These Maine lawmakers will control 2019’s biggest State House debates

6 years ago

Leaders in the Maine Legislature have set the 2019 rosters for the 18 committees that will handle most policymaking at the State House, which will be under Democratic control in the legislative and executive branches for the first time in eight years.

The inside baseball process isn’t noticed much by people outside of Augusta, though these committees have the power to spike and endorse legislation while overseeing the executive branch. Outgoing Gov. Paul LePage, a Republican, often warred with legislative panels by keeping commissioners from testifying before them.

Things should be less contentious under Democrats and Gov.-elect Janet Mills, though Republicans will still play key roles in shaping the two-year budget, which must come with a consensus vote from the Legislature. Here are the people who will shape the process.

The budget panel will be led by familiar Democrats while Republicans will lean on some of their more collaborative members. The Legislature’s appropriations committee is the most prestigious and time-consuming assignment in Augusta. It’s charged with going through the governor’s two-year budget proposal line by line and rewriting it in a way that can gain the required two-thirds support in both chambers.

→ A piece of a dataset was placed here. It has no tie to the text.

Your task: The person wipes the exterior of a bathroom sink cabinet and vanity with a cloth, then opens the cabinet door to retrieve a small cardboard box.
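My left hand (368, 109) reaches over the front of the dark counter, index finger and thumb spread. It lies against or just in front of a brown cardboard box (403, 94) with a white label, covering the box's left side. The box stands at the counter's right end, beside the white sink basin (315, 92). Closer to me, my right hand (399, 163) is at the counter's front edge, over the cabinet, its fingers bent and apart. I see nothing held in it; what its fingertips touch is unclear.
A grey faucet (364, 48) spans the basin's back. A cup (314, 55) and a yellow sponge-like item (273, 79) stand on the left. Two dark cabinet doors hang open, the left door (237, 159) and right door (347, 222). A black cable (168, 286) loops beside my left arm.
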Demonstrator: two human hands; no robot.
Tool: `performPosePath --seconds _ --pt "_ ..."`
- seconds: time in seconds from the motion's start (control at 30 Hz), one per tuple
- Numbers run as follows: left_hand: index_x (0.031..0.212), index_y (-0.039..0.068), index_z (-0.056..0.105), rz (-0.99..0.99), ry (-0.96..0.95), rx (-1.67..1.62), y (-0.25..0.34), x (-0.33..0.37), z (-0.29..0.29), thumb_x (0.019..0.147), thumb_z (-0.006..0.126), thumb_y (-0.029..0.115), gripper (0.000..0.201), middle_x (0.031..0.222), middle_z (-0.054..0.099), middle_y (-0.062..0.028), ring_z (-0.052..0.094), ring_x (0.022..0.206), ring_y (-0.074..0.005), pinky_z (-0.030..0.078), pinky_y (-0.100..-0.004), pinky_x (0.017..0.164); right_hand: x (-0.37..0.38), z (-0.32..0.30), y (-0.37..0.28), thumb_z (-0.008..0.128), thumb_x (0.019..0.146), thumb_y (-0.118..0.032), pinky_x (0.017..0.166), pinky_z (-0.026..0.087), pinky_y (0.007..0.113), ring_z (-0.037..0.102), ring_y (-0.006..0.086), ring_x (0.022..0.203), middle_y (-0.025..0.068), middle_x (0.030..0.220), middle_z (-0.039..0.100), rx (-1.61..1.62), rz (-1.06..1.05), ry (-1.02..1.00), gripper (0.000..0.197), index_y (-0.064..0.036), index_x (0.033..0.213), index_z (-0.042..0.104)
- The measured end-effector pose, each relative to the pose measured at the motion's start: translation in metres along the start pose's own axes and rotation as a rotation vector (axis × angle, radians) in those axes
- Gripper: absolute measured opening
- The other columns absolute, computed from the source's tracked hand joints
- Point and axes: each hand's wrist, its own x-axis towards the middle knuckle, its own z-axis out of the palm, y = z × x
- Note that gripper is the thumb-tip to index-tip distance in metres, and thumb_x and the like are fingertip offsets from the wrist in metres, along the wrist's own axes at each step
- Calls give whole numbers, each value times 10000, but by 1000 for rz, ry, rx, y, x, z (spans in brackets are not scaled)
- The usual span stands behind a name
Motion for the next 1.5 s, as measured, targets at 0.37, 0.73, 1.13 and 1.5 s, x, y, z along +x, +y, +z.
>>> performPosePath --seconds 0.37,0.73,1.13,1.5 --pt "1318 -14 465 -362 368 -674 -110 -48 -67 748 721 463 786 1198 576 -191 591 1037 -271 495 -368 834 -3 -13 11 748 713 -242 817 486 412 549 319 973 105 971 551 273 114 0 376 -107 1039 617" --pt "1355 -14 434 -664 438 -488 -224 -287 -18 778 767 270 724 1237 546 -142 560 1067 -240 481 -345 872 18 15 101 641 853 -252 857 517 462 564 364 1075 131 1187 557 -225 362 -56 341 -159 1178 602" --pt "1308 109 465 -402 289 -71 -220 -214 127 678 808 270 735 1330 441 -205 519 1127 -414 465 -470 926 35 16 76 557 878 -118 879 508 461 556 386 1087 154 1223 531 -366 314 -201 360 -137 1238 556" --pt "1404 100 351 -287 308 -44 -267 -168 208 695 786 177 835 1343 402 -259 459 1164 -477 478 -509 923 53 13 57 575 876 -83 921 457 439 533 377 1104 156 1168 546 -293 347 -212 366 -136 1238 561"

That means it has to operate largely in a bipartisan manner, though the committee ended up being largely bypassed by the Legislature in the run-up to the three-day government shutdown in 2017, with legislative leaders taking over negotiations late in the budget process.

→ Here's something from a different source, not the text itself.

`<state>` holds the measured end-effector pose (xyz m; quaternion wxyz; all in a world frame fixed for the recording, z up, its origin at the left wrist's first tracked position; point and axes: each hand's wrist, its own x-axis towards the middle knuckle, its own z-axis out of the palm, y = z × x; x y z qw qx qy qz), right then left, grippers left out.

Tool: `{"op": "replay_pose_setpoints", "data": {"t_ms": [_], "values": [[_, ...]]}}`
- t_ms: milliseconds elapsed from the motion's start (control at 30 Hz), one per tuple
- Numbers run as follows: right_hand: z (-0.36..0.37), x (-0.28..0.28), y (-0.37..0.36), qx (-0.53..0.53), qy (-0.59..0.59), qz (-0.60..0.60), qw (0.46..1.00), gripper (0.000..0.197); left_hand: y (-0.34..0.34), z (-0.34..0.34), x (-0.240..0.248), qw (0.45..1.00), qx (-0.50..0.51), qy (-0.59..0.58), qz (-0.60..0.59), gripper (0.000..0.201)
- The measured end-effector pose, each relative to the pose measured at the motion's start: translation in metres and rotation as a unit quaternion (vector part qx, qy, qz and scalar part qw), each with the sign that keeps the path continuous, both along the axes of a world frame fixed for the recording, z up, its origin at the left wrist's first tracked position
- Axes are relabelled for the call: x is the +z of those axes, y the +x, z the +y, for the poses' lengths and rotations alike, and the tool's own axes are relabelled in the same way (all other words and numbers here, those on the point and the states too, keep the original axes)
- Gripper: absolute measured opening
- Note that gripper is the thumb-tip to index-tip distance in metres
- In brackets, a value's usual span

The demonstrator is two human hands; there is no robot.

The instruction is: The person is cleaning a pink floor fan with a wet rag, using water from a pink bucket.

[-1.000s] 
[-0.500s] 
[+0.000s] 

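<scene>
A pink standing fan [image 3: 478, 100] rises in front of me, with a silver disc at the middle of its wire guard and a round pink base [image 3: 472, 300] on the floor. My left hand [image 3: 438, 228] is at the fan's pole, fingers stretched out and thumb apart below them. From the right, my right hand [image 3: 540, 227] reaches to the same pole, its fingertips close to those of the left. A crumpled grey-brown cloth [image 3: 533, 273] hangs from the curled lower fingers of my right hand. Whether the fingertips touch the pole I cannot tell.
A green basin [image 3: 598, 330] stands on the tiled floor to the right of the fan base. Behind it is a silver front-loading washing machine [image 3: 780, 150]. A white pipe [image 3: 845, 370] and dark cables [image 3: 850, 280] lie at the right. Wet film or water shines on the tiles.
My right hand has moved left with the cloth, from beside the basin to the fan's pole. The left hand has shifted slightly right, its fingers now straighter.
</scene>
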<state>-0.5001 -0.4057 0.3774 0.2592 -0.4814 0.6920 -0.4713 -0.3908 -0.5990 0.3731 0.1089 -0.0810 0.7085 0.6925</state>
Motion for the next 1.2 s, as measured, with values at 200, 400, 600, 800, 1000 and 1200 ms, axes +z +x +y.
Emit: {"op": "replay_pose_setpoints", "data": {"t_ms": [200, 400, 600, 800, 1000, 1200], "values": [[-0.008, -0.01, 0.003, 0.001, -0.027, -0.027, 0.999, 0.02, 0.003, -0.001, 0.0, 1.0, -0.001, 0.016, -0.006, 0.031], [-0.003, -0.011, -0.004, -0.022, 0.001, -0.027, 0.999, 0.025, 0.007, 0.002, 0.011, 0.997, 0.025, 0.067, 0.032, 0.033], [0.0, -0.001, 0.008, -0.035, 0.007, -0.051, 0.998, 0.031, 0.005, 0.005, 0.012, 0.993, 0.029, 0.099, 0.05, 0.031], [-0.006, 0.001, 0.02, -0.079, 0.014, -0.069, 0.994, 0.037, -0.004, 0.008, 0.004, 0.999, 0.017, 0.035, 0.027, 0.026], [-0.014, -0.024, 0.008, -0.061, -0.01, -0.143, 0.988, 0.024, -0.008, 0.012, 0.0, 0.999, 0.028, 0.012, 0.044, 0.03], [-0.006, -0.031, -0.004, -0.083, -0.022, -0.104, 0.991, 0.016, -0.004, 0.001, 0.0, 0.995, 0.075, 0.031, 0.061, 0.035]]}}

In 2019, it will be chaired by Sen. Cathy Breen, D-Falmouth, and Rep. Drew Gattine, D-Westbrook. They’re both returning to the panel that Gattine co-chaired in the previous Legislature. Since Democrats won the Senate majority in 2018, Breen replaces Sen. James Hamper, R-Oxford, as a co-chair.

Hamper will return and Rep. Sawin Millett, R-Waterford, a respected veteran of four administrations who was a budget commissioner under LePage and worked for Senate Republicans on the last budget, will be the leading House Republican on the panel.

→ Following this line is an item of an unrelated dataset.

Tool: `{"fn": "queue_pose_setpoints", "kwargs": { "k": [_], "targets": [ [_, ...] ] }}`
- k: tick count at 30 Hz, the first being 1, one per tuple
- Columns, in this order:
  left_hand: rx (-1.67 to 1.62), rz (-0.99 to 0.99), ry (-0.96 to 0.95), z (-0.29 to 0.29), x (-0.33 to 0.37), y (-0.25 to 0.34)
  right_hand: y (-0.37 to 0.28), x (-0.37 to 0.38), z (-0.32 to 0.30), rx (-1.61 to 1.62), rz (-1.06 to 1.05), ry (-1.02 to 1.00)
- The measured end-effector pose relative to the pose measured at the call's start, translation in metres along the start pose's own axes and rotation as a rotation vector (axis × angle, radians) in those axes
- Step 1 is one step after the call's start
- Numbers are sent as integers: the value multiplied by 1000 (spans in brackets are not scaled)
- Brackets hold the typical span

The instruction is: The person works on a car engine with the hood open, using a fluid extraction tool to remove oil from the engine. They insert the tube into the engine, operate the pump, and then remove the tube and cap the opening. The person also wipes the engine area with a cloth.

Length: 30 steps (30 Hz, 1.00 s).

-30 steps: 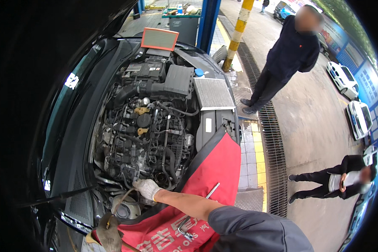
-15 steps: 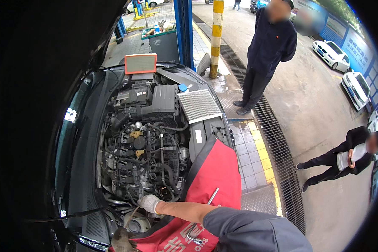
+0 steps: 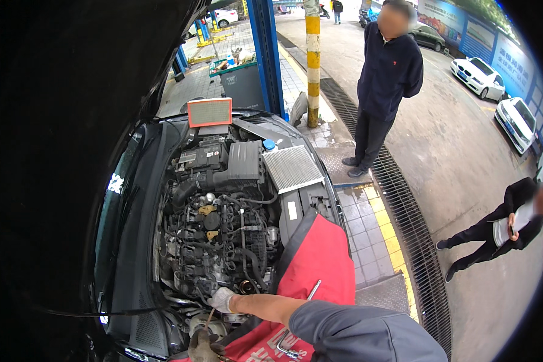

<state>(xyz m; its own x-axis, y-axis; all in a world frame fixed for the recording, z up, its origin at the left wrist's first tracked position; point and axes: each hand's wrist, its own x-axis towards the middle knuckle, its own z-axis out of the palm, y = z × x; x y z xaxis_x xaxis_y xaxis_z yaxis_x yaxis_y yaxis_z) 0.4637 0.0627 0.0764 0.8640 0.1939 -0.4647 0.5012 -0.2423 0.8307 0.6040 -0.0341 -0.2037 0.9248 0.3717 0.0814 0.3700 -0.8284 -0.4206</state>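
Observation:
My right hand (image 3: pixel 222 300), in a whitish knit glove, reaches over the near end of the car engine (image 3: pixel 217 241). Its fingers are closed on a thin tan strip (image 3: pixel 209 318), whose exact kind I cannot make out. The strip runs down to my left hand (image 3: pixel 204 349), in a grimy brown-grey glove at the lower edge, also closed around it. Beside my right wrist is a round copper-coloured opening (image 3: pixel 246 286). A chrome wrench (image 3: pixel 315 288) lies on the red fender cover (image 3: pixel 320 256), partly hidden under my right arm.
A pleated white filter (image 3: pixel 292 169) lies on the front edge, and an orange-framed filter (image 3: pixel 210 113) stands at the far end. The dark raised hood (image 3: pixel 42 151) fills the left side. Two people (image 3: pixel 387 78) stand beyond the floor grate (image 3: pixel 398 199), near a striped post (image 3: pixel 313 60).
The view has shifted, so the car sits slightly lower and farther right. My left hand has come nearer my right hand, and the strip between them stands more upright.

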Motion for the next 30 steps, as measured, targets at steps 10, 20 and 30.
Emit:
{"fn": "queue_pose_setpoints", "kwargs": {
  "k": [10,20,30],
  "targets": [
    [-195,-12,66,-34,27,-33,-3,2,-25,-90,-127,-163],
    [-332,-139,60,-35,34,-36,-15,4,-47,-82,-54,-393],
    [-370,-198,11,-13,13,-16,-19,-12,-62,24,-37,-321]
  ]
}}
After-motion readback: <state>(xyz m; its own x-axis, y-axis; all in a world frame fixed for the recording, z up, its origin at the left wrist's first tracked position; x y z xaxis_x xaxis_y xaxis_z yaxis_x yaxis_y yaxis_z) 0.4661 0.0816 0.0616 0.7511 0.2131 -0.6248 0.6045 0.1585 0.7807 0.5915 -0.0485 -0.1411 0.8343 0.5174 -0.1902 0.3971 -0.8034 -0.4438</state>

First-term Rep. Amy Arata, R-New Gloucester, also got a spot on the appropriations committee and Reps. Michelle Dunphy, D-Old Town, and Teresa Pierce, D-Falmouth, will join the budget the panel for the first time in their legislative tenures.

Several lawmakers will return to leadership posts in other committees with only one first-term lawmaker chairing a panel. You can view full committee assignment lists here for the House and here for the Senate.

Among the returning co-chairs of high-profile committees are Reps. Patricia Hymanson, D-York, Victoria Kornfield, D-Bangor, Seth Berry, D-Bowdoinham, and Andrew McLean, D-Gorham, who lead the health and human services, education, energy and transportation committees, respectively. Sen. Rebecca Millett, D-Cape Elizabeth, will co-chair the education committee after doing that on the House side in 2013 and 2014.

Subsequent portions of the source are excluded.